Why traditional media isn’t dying — and four other myths of the digital era dispelled

A few years ago, at the Cannes advertising festival, the chair of the judging panel for cyber creative began his opening remarks by declaring, “We are no longer creative people. We are inventors!” I found this proclamation, a portent of my own obsolescence, disconcerting.

In fact, many of us suffer from the disorientation wrought by technological change. Convention has been upended, and the digital world — a universe of bits and bytes, atomistic fragmentation that mocks tradition — is all variables, no constants.

CEOs look to the digital beast itself for salvation, intoxicated by new ways to maximize return on investment. But, contrary to conventional wisdom, “traditional” conceptual thinking is still fundamental to marketing.

Our new mandate: to achieve harmony between timeless brand building truth and the opportunities unleashed by digital technology.

Here are five platitudes we marketers should remember that do not fit the facts:

Myth 1: “Traditional” media is dying. Marketers spend more than $250 billion dollars on broadcast advertising.

Our goal must be to align yin and yang — that is, “top-down” (broadcast) and “bottom-up” (interactive) platforms. If digital and traditional creative are conceived separately, brands lose focus, which confuses people. In addition, each achieves complementary objectives. Top-down shapes preference. Bottom-up deepens engagement — or time spent with an idea — that leads to loyalty.

Myth 2: The “brand idea” is an anachronism. The brand idea is not a static positioning statement. It’s a commercial life force — a product’s soul, invisible but omnipresent. It forges order from chaos as new media burgeon. The brand idea is long-term, a relationship between consumer and brands that remains consistent over time. And relationships are mutual. They are “interactive.” So are digital media. Brand ideas therefore are the underpinning of two-way engagement between consumers and brands.

Some brands get it. In both digital and “traditional media”, Axe deodorant promises “irresistible attraction” to guys looking to score.In both digital and “traditional media,” Coca-Cola transcends the physical plane of quenching thirst to embody “moments of happiness.” If there is no brand idea, engagement devolves into transactional carpet bombing.

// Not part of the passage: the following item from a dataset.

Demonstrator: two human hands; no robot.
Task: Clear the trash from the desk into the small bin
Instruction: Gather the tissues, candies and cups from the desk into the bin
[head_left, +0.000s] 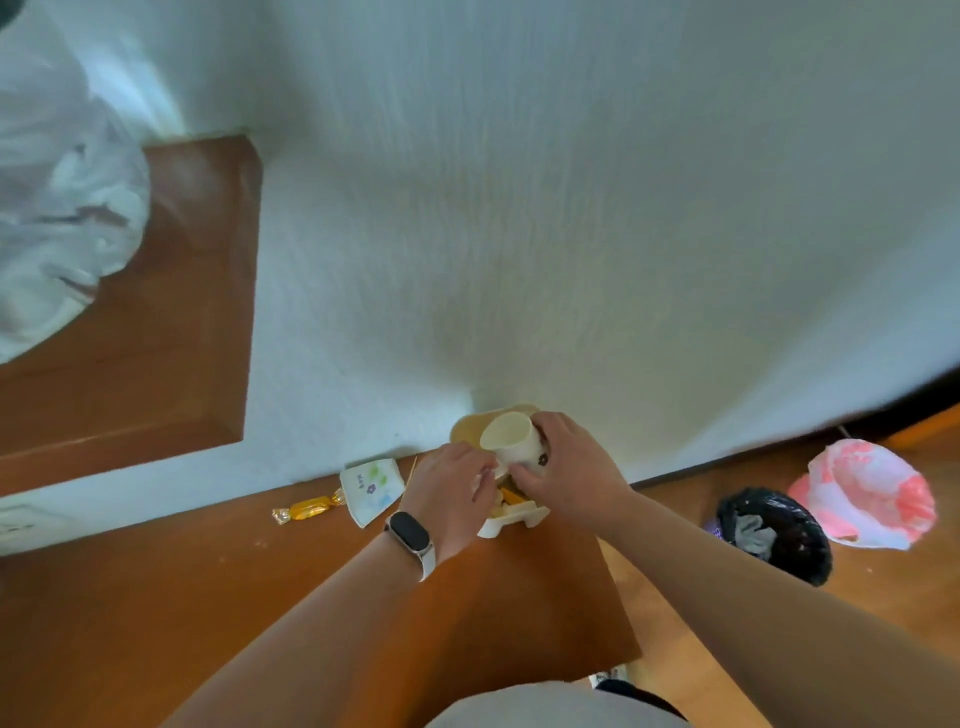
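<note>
My right hand (566, 467) grips a cream paper cup (511, 441), tilted with its mouth facing up and left, over a small cream desk bin (514, 514) at the desk's back right corner. My left hand (452, 493), with a wrist band, is closed at the bin's left side, pinching what looks like a small white scrap I cannot make out. Orange scraps show inside the bin. On the brown desk (260, 597) to the left lie a yellow wrapped candy (309, 507), a white tissue packet (371, 488) with flower prints, and a thin wooden stick (410, 470).
A white wall rises right behind the desk. On the floor to the right stand a black-bagged floor bin (774, 535) and a pink and white plastic bag (867, 493). A white plastic bag (57, 208) hangs at the upper left by a wooden shelf.
</note>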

Myth 3: Copywriters are dinosaurs. True, technology and creativity must be fused in new ways. The old fashioned partnership between copywriter and art director is indeed approaching its sell-by date. But in a world transformed by digital, today’s marketing needs a similarly cohesive partnership between creatives and experts on today’s broader range of media platforms. One suggestion from R/GA’s Chief Creative Officer Nick Law is for agencies to be populated with pairs of “conceptual distillers” and “systemic designers.” The former ensures a brand’s thematic focus. The latter enables a brand to blossom in the full range of three-dimensional experience.

Myth 4: “Big Data” will save us. Big Data has become invaluable to media buying and planning. Algorithms can target consumers very precisely, in real time and can even predict behavior — for example, which website a surfer will go to next. But good old consumer insights, not data, best answer the question “Why?” Compelling creative is about ideas that motivate people to change behavior. Marketers can’t only think about how to reach consumers, if they lose sight of how to inspire them.

Myth 5: We are all inventors now. New forms of technological engagement are not, in and of themselves, creative ideas. Technology must be harnessed to make ideas more powerful. The Nike+ ecosystem resonates because the because it breathes life into a brand idea. Through technology, “Just do it” is always on. Google Glass makes the world a small place, adding dimension to Google’s mission of “bringing the world together through technology.”

Marketers have always been consumer advocates; they will always be idea masters. And that’s not just reassuring. It is something to be proud of.